TANAH LAUT, Kalimantan Selatan — Wahana Lingkungan Hidup Indonesia (WALHI) Kalimantan Selatan kembali menyoroti keberadaan lubang bekas tambang batu bara yang dinilai terus memakan korban jiwa. Sorotan itu menguat setelah seorang anak perempuan berusia 12 tahun meninggal dunia akibat tenggelam di lubang eks tambang di Desa Kintap Kecil, Kecamatan Kintap, Kabupaten Tanah Laut, Januari 2026.

Korban dilaporkan tenggelam di lubang bekas galian tambang yang telah lama tidak beroperasi dan terisi air. Berdasarkan informasi yang dihimpun, lubang tersebut berada dekat permukiman warga tanpa pagar pengaman maupun tanda peringatan. Korban ditemukan meninggal dunia pada hari yang sama setelah dilakukan pencarian oleh warga dan tim gabungan.

WALHI Kalsel menilai peristiwa tersebut bukan insiden tunggal. Organisasi lingkungan itu mencatat, dalam beberapa tahun terakhir, sejumlah kematian akibat lubang bekas tambang kembali berulang di Kalimantan Selatan, terutama di wilayah Tanah Laut dan sekitarnya.

Pada Juli 2025, dua balita ditemukan meninggal dunia setelah tenggelam di kubangan bekas tambang di Desa Damit Hulu, Kecamatan Batu Ampar, Kabupaten Tanah Laut.
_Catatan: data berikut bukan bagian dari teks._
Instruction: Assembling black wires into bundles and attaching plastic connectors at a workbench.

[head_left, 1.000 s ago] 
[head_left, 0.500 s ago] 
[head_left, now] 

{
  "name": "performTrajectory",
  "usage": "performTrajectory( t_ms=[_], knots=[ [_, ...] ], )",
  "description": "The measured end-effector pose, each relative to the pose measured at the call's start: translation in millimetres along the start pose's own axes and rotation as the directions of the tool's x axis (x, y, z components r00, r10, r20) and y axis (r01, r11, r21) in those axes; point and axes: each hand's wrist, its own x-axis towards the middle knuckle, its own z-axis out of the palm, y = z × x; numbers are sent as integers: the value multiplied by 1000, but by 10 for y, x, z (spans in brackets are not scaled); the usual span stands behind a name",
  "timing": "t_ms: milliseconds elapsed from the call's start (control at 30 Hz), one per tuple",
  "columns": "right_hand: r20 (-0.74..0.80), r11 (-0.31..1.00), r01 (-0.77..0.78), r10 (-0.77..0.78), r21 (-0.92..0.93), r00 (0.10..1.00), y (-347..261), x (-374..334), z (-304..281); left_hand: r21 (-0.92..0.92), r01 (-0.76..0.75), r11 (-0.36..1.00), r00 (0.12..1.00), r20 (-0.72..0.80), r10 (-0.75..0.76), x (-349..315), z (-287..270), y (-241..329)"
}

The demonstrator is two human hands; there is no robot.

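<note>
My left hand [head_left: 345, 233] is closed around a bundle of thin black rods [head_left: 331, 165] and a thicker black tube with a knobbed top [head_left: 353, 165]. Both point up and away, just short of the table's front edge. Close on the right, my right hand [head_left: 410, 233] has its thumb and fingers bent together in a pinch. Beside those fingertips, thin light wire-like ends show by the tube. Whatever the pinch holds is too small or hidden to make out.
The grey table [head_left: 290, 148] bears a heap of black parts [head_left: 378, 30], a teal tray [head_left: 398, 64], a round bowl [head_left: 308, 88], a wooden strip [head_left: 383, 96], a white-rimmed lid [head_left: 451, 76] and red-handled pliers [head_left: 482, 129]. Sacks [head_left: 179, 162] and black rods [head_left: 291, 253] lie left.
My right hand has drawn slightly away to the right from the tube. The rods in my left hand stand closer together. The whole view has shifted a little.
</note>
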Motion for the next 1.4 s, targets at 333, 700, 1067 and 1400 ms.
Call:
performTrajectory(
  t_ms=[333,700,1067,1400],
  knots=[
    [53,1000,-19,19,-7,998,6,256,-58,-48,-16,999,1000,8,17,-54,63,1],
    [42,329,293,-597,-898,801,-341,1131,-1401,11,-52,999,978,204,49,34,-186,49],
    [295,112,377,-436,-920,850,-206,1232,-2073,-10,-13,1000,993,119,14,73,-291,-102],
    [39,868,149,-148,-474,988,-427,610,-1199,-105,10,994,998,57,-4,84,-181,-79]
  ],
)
Sebelumnya, pada September 2024, seorang remaja berusia 13 tahun juga dilaporkan meninggal dunia setelah tenggelam di lubang eks tambang di Desa Sumber Jaya, Kecamatan Kintap.

Tragedi serupa bahkan tercatat lebih lama. Pada 2014, tiga siswi sekolah dasar di Desa Sinar Bulan, Kecamatan Satui, Kabupaten Tanah Bumbu, meninggal dunia akibat genangan air di area bekas tambang. Sementara pada Juni 2020, seorang warga dewasa ditemukan meninggal dunia di lubang bekas tambang di Kabupaten Banjar.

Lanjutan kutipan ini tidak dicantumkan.